Son: "She thinks I'm handsome, talented, clever, and a good dancer."

And if writing this blog does nothing else, it may help me to be more aware of that thick line between being honest--or not. I am in a habit of honesty for many years now, but to slip back would--like a drink--only take one lie, which would lead to another, and before time goes by, it is a chaotic life again, and soon--oblivion! I just do not need that any more. It's hard for older guys to lie, because their memories have lost some retentive power. I just cannot get away with it any more.

I think I'm going back to writing Sponsoring, Step Working, Gratitude and Love blogs again. I can put my heart into those topics. Besides that is where I AM these years!

Peace and LOVE to you, my Blogger Peeps!
Sincerely,
Steve E

Two "stories" above taken from A. De Mello "TAKING FLIGHT"

Sunday, June 7, 2009

A NON-BLOG DAY

A NON-BLOG MESSAGE


Dear blogger Peeps--true friends!

Gotta take a day away... loading up my new laptop with "stuff" --so I can blog during our trip which begins Wednesday morning.

Why do I feel guilty for not blogging this Sunday? There is an old saying which applies here: FIRST THINGS FIRST.

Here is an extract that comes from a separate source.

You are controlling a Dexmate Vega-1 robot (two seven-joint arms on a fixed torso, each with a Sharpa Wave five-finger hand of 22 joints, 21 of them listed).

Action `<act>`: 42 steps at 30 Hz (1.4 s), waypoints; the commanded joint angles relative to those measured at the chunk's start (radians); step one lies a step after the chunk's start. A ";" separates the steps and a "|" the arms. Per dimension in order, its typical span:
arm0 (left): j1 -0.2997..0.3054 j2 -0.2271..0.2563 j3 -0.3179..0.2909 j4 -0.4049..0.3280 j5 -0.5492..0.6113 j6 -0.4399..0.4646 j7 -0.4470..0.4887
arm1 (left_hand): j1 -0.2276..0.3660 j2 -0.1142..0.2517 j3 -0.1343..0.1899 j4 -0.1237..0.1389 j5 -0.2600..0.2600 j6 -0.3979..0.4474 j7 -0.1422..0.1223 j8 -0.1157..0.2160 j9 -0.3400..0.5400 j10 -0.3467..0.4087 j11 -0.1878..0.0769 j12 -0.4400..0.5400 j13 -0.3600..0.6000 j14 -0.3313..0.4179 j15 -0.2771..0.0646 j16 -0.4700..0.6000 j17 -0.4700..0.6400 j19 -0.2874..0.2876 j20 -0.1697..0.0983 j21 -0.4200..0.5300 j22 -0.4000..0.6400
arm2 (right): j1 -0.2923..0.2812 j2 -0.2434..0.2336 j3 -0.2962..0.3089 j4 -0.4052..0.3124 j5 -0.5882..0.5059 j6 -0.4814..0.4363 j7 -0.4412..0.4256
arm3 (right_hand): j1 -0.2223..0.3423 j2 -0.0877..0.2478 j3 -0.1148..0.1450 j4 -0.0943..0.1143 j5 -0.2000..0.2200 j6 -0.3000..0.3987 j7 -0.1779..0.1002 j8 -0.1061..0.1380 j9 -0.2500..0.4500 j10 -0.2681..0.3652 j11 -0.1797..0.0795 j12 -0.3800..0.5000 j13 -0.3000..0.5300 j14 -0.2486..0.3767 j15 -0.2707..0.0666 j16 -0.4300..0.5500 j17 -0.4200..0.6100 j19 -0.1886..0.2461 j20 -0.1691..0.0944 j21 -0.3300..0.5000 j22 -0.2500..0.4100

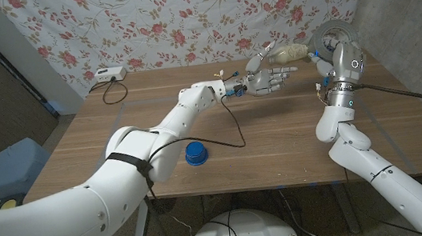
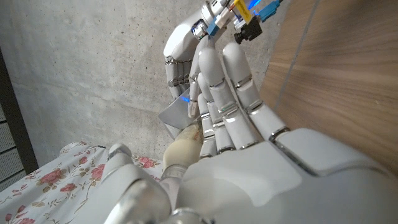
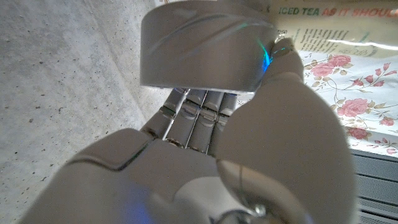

Meetings this morning, later, an AA group is having a breakfast in a big park with a lake and a man-made beach. Also a speaker at that breakfast meeting. A meeting later in evening, and somehow, I feel overwhelmed with obligations, all to which I have obligated myself. Hmmmmm. And all my AA life, my favorite motto has been EASY DOES IT. And I look at me this morning and say, "Do you think you are so important that they will miss your
brilliant crapola?

I truly love all you bloggers and will meet a few of you on Friday in Illinois. This is the first time ever that I'm glad to be leaving my home, my Naples FL,
I am excited about "living". Ya know what I mean???

Please pray for me sometime during this week. I don't know why, I just know I'm going to need that extra help.

The only blog I got to read this morning was Mary Christine's FIFTH YEAR in AA which happened about 20 years ago. What a memory! What good writing. Go there, it is inspiring stuff.

Again. Peace and Love, from
Steve E

(HEY! I guess I did write a sort of blog here. Hurray!) I LOVE life!